WHAT THIS TASK INVOLVES:
Please count the lines in the data below that hold the word "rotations", and give only the number.

======== COLLECTED MATERIAL ========

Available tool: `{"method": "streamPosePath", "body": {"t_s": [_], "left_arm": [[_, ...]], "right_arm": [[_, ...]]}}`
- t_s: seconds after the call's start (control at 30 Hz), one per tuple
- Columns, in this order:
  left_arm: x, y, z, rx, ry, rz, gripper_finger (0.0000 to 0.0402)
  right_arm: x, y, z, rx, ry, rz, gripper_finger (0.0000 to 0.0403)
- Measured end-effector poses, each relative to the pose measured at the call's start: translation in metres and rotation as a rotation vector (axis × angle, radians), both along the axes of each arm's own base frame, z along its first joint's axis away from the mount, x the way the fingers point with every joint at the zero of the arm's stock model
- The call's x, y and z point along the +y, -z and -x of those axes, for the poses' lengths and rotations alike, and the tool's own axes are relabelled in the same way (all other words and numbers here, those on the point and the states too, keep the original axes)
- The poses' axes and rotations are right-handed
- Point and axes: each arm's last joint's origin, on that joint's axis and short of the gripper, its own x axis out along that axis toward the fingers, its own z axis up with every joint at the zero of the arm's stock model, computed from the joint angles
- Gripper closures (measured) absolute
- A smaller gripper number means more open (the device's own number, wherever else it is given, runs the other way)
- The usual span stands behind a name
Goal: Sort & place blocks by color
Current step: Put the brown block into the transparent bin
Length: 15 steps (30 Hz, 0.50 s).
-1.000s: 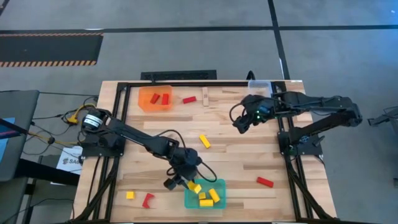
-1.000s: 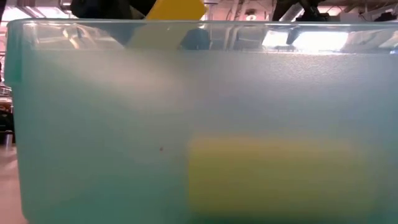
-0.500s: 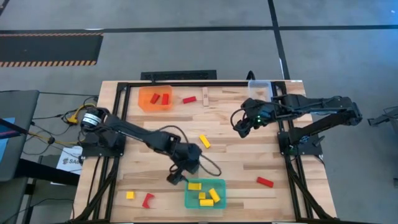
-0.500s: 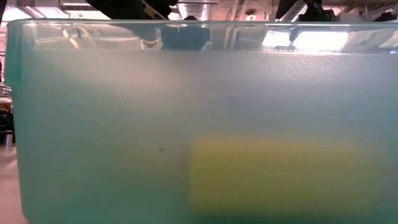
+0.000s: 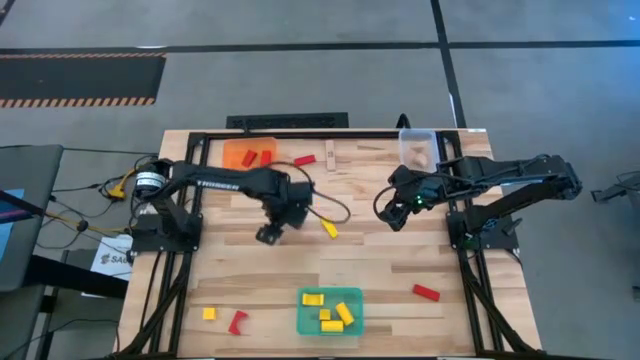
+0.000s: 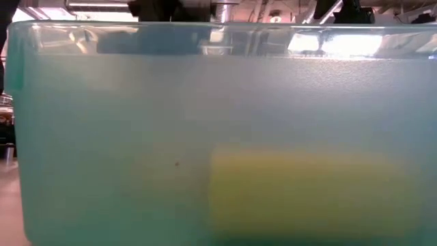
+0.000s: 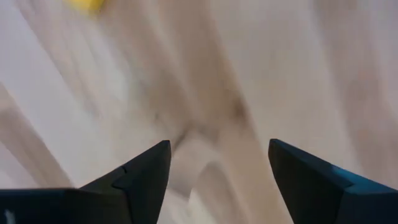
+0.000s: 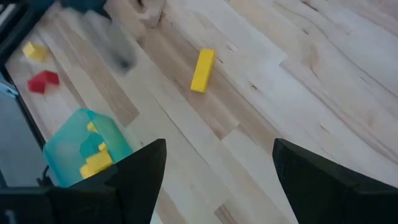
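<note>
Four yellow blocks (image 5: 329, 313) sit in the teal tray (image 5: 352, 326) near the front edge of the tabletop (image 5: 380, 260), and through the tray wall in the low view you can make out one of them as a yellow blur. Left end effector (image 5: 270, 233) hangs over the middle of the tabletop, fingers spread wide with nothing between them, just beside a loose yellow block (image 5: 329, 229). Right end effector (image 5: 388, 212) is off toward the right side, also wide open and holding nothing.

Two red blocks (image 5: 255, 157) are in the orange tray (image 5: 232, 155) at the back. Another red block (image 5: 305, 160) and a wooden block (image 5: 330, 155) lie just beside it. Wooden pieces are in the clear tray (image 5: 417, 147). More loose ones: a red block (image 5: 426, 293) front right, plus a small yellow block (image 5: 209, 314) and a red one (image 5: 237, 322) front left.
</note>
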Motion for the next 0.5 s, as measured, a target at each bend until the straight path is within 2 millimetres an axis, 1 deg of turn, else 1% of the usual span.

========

EXERCISE SOLUTION:
2